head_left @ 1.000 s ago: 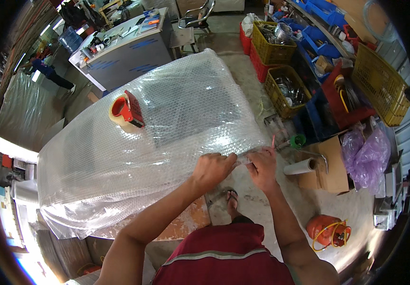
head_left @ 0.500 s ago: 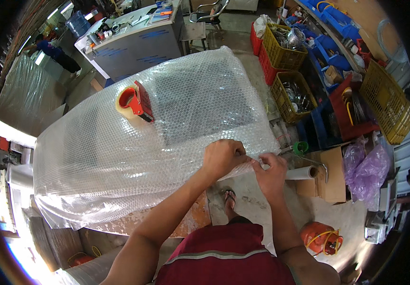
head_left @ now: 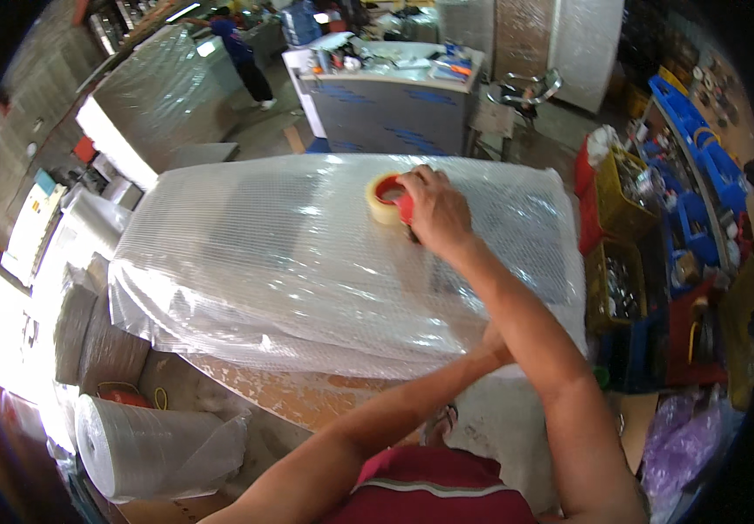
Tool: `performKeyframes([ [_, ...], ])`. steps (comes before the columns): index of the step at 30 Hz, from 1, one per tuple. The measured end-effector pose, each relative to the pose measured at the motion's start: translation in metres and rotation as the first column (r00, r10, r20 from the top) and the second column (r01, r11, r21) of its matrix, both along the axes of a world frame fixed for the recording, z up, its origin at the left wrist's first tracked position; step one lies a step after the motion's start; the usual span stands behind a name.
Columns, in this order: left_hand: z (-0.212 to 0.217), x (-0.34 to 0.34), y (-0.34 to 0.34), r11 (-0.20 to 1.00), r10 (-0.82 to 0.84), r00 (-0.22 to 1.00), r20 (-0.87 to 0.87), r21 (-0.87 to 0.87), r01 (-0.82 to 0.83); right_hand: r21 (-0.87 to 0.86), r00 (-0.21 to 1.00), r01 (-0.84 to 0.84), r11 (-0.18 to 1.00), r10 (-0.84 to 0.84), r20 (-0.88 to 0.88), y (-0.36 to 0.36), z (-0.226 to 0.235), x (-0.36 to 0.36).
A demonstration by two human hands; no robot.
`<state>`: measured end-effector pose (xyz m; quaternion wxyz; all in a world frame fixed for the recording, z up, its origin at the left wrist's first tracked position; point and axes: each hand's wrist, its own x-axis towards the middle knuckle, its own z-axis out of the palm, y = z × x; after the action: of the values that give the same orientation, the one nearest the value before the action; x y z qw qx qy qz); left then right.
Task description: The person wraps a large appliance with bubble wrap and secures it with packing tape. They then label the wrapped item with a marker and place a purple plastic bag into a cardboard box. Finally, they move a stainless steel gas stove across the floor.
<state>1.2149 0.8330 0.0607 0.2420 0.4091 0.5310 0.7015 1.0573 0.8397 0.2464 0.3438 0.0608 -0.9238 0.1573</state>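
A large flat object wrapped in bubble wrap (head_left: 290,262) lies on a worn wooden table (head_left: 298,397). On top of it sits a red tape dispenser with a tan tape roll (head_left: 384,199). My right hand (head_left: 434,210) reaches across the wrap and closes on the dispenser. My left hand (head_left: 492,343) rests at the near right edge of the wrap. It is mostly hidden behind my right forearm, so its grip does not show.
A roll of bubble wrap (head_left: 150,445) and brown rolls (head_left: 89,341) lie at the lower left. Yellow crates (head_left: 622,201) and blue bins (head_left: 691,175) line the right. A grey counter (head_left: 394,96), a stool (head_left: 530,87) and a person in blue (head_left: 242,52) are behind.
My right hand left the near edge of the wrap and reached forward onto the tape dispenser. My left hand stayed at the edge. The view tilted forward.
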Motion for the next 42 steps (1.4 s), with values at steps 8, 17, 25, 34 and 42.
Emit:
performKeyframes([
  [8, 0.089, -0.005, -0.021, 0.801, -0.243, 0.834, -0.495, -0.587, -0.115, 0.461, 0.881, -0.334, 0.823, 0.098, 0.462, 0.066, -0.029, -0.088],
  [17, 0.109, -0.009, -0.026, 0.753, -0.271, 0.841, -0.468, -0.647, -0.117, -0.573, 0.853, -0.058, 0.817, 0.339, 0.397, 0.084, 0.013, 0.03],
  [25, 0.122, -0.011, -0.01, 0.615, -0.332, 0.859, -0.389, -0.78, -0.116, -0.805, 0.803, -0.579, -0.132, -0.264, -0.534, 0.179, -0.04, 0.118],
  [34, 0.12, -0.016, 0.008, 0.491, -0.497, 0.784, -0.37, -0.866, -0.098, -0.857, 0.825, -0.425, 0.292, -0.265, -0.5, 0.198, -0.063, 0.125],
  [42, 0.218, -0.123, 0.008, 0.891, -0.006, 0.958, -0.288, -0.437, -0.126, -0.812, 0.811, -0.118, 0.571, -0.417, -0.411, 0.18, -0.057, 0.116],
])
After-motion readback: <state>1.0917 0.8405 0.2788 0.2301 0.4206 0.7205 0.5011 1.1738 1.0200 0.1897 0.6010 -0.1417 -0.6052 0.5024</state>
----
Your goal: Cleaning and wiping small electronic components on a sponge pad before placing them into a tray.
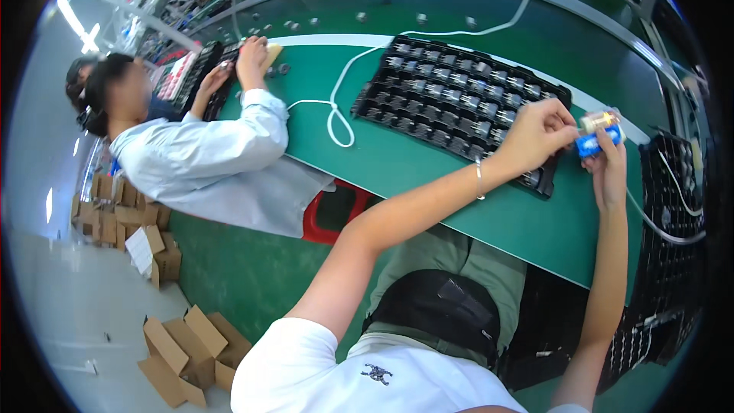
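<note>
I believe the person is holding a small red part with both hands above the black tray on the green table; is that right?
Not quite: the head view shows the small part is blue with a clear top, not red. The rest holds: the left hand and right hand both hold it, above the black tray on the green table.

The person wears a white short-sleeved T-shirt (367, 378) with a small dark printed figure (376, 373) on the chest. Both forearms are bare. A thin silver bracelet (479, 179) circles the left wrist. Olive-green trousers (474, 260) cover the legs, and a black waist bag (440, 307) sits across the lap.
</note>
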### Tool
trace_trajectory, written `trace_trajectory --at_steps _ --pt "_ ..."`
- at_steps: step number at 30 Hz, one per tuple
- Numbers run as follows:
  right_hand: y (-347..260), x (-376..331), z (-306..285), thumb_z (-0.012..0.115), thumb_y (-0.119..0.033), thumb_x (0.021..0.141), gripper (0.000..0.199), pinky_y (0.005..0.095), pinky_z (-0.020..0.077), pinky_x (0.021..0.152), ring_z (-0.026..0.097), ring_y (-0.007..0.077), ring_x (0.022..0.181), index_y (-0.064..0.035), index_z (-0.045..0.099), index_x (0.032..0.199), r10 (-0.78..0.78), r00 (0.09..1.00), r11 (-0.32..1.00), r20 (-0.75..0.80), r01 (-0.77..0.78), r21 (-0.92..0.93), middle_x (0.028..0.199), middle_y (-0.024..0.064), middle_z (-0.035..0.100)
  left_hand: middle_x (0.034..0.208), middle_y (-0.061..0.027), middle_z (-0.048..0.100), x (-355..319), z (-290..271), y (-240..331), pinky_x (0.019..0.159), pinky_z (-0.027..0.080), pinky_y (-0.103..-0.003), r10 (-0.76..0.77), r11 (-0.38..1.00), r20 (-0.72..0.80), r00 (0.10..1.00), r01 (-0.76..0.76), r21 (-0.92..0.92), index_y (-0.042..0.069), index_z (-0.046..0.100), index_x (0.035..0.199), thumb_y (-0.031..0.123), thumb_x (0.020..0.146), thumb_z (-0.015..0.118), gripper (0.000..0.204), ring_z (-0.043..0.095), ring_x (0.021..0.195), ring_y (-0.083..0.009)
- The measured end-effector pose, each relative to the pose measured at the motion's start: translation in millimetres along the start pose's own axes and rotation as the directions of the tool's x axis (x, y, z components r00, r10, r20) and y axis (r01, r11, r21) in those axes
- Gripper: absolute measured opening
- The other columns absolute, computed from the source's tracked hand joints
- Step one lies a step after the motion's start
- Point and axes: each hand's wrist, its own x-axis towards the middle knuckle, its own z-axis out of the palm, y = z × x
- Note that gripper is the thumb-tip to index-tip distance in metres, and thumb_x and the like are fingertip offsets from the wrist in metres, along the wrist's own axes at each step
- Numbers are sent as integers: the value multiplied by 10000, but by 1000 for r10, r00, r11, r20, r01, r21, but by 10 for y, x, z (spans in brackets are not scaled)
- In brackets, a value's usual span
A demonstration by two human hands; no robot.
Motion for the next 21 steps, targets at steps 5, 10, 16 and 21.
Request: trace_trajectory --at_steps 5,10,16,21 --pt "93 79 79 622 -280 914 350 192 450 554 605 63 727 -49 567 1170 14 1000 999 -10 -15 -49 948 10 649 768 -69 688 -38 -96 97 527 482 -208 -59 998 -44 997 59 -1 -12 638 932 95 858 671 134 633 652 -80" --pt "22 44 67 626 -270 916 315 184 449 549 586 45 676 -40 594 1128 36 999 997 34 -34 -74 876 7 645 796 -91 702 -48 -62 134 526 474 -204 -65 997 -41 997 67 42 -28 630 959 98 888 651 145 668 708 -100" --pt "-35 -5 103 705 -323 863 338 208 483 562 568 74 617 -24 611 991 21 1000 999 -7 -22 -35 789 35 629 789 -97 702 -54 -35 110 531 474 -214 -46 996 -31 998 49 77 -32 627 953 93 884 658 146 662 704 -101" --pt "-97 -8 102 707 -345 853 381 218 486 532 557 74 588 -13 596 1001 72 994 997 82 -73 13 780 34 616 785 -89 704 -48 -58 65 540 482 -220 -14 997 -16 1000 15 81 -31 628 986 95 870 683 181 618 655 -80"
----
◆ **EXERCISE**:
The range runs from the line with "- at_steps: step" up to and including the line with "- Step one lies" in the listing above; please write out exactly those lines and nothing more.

◆ **REPLY**:
- at_steps: step number at 30 Hz, one per tuple
- Numbers run as follows:
  right_hand: y (-347..260), x (-376..331), z (-306..285), thumb_z (-0.012..0.115), thumb_y (-0.119..0.033), thumb_x (0.021..0.141), gripper (0.000..0.199), pinky_y (0.005..0.095), pinky_z (-0.020..0.077), pinky_x (0.021..0.152), ring_z (-0.026..0.097), ring_y (-0.007..0.077), ring_x (0.022..0.181), index_y (-0.064..0.035), index_z (-0.045..0.099), index_x (0.032..0.199), r10 (-0.78..0.78), r00 (0.09..1.00), r11 (-0.32..1.00), r20 (-0.75..0.80), r01 (-0.77..0.78), r21 (-0.92..0.93), middle_x (0.028..0.199), middle_y (-0.024..0.064), middle_z (-0.035..0.100)
  left_hand: middle_x (0.034..0.208), middle_y (-0.061..0.027), middle_z (-0.048..0.100), x (-355..319), z (-290..271), y (-240..331), pinky_x (0.019..0.159), pinky_z (-0.027..0.080), pinky_y (-0.103..-0.003), r10 (-0.76..0.77), r11 (-0.38..1.00), r20 (-0.72..0.80), r00 (0.10..1.00), r01 (-0.76..0.76), r21 (-0.92..0.92), index_y (-0.042..0.069), index_z (-0.046..0.100), index_x (0.035..0.199), thumb_y (-0.031..0.123), thumb_x (0.020..0.146), thumb_z (-0.015..0.118), gripper (0.000..0.204), ring_z (-0.043..0.095), ring_x (0.021..0.195), ring_y (-0.083..0.009)
- The measured end-effector pose, each relative to the pose measured at the motion's start: translation in millimetres along the start pose's own axes and rotation as the directions of the tool's x axis (x, y, z components r00, r10, r20) and y axis (r01, r11, r21) in those axes
- Gripper: absolute measured opening
- The other columns absolute, computed from the source's tracked hand joints
- Step one lies a step after the motion's start

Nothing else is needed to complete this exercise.